**WHAT TO PRODUCE:** Would you restate all the entries exactly, leaving nothing out?

================

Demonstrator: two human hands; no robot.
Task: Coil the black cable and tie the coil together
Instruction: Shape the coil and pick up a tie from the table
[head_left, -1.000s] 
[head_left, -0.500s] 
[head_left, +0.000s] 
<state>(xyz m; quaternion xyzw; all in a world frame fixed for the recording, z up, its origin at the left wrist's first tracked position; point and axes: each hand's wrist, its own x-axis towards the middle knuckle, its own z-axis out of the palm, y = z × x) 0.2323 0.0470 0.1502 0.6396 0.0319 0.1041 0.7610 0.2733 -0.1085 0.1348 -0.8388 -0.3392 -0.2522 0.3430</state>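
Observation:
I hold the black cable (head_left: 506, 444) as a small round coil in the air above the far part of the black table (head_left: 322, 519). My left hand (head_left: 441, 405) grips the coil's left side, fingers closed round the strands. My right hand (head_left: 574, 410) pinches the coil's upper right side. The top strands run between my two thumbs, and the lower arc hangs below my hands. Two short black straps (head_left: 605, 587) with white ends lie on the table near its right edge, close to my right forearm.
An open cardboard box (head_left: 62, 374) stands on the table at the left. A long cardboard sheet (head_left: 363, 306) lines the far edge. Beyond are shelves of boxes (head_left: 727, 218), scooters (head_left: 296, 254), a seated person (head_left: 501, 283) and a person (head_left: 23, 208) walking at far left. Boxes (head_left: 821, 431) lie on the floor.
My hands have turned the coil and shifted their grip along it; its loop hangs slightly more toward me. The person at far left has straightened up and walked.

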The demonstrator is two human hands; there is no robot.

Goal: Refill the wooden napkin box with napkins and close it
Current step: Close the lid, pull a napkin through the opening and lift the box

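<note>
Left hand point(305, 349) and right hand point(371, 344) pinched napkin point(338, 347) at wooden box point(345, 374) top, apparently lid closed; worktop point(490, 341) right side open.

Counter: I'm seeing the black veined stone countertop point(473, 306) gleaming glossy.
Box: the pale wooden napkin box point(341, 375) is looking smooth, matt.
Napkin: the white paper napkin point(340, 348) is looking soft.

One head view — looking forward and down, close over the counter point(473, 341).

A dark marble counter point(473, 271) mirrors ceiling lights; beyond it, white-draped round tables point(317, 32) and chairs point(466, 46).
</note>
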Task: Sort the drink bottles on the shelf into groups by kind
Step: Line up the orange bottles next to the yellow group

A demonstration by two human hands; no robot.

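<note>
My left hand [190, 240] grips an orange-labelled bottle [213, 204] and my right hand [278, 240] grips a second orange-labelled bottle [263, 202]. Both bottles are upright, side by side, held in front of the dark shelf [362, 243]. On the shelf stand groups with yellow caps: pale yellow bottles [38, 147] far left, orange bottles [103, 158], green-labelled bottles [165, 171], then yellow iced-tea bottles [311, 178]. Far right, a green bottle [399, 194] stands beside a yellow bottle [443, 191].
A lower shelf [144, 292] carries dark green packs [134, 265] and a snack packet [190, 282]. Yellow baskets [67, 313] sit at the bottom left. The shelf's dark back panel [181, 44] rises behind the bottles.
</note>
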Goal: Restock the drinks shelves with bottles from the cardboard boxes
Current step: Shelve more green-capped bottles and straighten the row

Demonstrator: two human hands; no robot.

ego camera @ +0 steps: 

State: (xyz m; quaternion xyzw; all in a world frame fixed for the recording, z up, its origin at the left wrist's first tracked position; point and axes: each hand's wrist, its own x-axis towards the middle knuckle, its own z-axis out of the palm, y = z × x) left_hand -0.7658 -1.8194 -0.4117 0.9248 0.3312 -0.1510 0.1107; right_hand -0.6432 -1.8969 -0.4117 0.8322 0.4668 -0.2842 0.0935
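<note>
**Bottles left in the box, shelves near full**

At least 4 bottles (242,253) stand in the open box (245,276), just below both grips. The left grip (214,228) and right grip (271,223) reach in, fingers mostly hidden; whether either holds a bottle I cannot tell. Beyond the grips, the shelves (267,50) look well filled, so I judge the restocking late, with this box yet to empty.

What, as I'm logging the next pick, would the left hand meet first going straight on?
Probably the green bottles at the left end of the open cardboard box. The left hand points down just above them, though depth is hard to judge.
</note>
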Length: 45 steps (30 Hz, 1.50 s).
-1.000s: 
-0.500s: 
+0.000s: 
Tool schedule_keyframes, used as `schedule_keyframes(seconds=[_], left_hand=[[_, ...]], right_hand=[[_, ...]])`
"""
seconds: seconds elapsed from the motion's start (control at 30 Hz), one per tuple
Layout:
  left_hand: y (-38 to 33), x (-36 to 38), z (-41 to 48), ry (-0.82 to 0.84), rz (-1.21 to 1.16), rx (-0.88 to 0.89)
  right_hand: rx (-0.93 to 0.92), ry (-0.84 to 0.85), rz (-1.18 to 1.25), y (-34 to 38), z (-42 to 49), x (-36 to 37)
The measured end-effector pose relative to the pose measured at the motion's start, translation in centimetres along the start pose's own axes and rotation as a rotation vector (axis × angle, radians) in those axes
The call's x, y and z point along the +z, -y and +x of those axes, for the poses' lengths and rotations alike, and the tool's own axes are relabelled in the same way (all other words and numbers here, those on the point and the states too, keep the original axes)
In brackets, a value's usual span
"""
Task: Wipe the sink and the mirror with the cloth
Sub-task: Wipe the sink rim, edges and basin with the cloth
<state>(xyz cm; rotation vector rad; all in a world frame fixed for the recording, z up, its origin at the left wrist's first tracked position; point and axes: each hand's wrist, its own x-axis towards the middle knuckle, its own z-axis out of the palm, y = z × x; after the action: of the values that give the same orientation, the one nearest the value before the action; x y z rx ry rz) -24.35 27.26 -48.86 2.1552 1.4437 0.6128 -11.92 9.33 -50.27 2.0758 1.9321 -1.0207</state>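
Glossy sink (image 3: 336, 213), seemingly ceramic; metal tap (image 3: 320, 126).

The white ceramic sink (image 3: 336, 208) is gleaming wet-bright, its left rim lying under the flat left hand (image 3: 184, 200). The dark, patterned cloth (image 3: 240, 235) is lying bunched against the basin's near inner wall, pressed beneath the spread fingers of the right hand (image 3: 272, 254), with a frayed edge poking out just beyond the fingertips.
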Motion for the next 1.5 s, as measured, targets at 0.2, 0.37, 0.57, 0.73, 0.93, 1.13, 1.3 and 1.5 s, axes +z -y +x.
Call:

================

**ANSWER SECTION:**
Demonstrator: two human hands; no robot.
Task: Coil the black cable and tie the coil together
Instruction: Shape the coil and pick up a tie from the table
[head_left, -1.000s] 
[head_left, -0.500s] 
[head_left, +0.000s] 
<state>(xyz m; quaternion xyzw; all in a world frame fixed for the recording, z up, its origin at the left wrist's first tracked position; point and axes: each hand's wrist, its own x-axis towards the middle knuckle, its own z-axis out of the palm, y = z × x) 0.2323 0.0470 0.1502 0.6396 0.0319 0.1041 0.7610 0.2733 -0.1085 0.1348 -0.8388 -0.3392 -0.2522 0.3430</state>
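Observation:
I hold the black cable (head_left: 506, 444) as a small round coil in the air above the far part of the black table (head_left: 322, 519). My left hand (head_left: 441, 405) grips the coil's left side, fingers closed round the strands. My right hand (head_left: 574, 410) pinches the coil's upper right side. The top strands run between my two thumbs, and the lower arc hangs below my hands. Two short black straps (head_left: 605, 587) with white ends lie on the table near its right edge, close to my right forearm.
An open cardboard box (head_left: 62, 374) stands on the table at the left. A long cardboard sheet (head_left: 363, 306) lines the far edge. Beyond are shelves of boxes (head_left: 727, 218), scooters (head_left: 296, 254), a seated person (head_left: 501, 283) and a person (head_left: 23, 208) walking at far left. Boxes (head_left: 821, 431) lie on the floor.
My hands have turned the coil and shifted their grip along it; its loop hangs slightly more toward me. The person at far left has straightened up and walked.
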
The demonstrator is two human hands; there is no robot.

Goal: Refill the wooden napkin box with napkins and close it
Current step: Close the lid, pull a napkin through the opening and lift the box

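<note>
Left hand point(305, 349) and right hand point(371, 344) pinched napkin point(338, 347) at wooden box point(345, 374) top, apparently lid closed; worktop point(490, 341) right side open.

Counter: I'm seeing the black veined stone countertop point(473, 306) gleaming glossy.
Box: the pale wooden napkin box point(341, 375) is looking smooth, matt.
Napkin: the white paper napkin point(340, 348) is looking soft.

One head view — looking forward and down, close over the counter point(473, 341).

A dark marble counter point(473, 271) mirrors ceiling lights; beyond it, white-draped round tables point(317, 32) and chairs point(466, 46).
</note>
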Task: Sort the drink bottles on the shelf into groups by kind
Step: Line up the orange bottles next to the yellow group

A demonstration by two human hands; no robot.

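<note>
My left hand [190, 240] grips an orange-labelled bottle [213, 204] and my right hand [278, 240] grips a second orange-labelled bottle [263, 202]. Both bottles are upright, side by side, held in front of the dark shelf [362, 243]. On the shelf stand groups with yellow caps: pale yellow bottles [38, 147] far left, orange bottles [103, 158], green-labelled bottles [165, 171], then yellow iced-tea bottles [311, 178]. Far right, a green bottle [399, 194] stands beside a yellow bottle [443, 191].
A lower shelf [144, 292] carries dark green packs [134, 265] and a snack packet [190, 282]. Yellow baskets [67, 313] sit at the bottom left. The shelf's dark back panel [181, 44] rises behind the bottles.
</note>
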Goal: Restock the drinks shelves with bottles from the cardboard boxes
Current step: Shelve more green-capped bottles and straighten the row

Demonstrator: two human hands; no robot.

ego camera @ +0 steps: 

State: (xyz m; quaternion xyzw; all in a world frame fixed for the recording, z up, its origin at the left wrist's first tracked position; point and axes: each hand's wrist, its own x-axis towards the middle knuckle, its own z-axis out of the palm, y = z × x) left_hand -0.7658 -1.8194 -0.4117 0.9248 0.3312 -0.1510 0.1107; right_hand -0.6432 -1.8969 -0.4117 0.8322 0.4668 -0.2842 0.0935
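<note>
**Bottles left in the box, shelves near full**

At least 4 bottles (242,253) stand in the open box (245,276), just below both grips. The left grip (214,228) and right grip (271,223) reach in, fingers mostly hidden; whether either holds a bottle I cannot tell. Beyond the grips, the shelves (267,50) look well filled, so I judge the restocking late, with this box yet to empty.

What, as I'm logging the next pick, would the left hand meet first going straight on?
Probably the green bottles at the left end of the open cardboard box. The left hand points down just above them, though depth is hard to judge.
</note>
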Length: 45 steps (30 Hz, 1.50 s).
-1.000s: 
-0.500s: 
+0.000s: 
Tool schedule_keyframes, used as `schedule_keyframes(seconds=[_], left_hand=[[_, ...]], right_hand=[[_, ...]])`
"""
seconds: seconds elapsed from the motion's start (control at 30 Hz), one per tuple
Layout:
  left_hand: y (-38 to 33), x (-36 to 38), z (-41 to 48), ry (-0.82 to 0.84), rz (-1.21 to 1.16), rx (-0.88 to 0.89)
  right_hand: rx (-0.93 to 0.92), ry (-0.84 to 0.85), rz (-1.18 to 1.25), y (-34 to 38), z (-42 to 49), x (-36 to 37)
The measured end-effector pose relative to the pose measured at the motion's start, translation in centimetres along the start pose's own axes and rotation as a rotation vector (axis × angle, radians) in those axes
The call's x, y and z point along the +z, -y and +x of those axes, for the poses' lengths and rotations alike, and the tool's own axes are relabelled in the same way (all other words and numbers here, those on the point and the states too, keep the original axes)
In brackets, a value's usual span
"""
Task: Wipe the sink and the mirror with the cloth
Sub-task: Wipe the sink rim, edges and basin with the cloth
<state>(xyz cm; rotation vector rad; all in a world frame fixed for the recording, z up, its origin at the left wrist's first tracked position; point and axes: each hand's wrist, its own x-axis towards the middle knuckle, its own z-axis out of the palm, y = z × x; after the action: of the values that give the same orientation, the one nearest the value before the action; x y z rx ry rz) -24.35 27.26 -48.86 2.1552 1.4437 0.6128 -11.92 9.33 -50.27 2.0758 1.9321 -1.0207</state>
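Glossy sink (image 3: 336, 213), seemingly ceramic; metal tap (image 3: 320, 126).

The white ceramic sink (image 3: 336, 208) is gleaming wet-bright, its left rim lying under the flat left hand (image 3: 184, 200). The dark, patterned cloth (image 3: 240, 235) is lying bunched against the basin's near inner wall, pressed beneath the spread fingers of the right hand (image 3: 272, 254), with a frayed edge poking out just beyond the fingertips.
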Motion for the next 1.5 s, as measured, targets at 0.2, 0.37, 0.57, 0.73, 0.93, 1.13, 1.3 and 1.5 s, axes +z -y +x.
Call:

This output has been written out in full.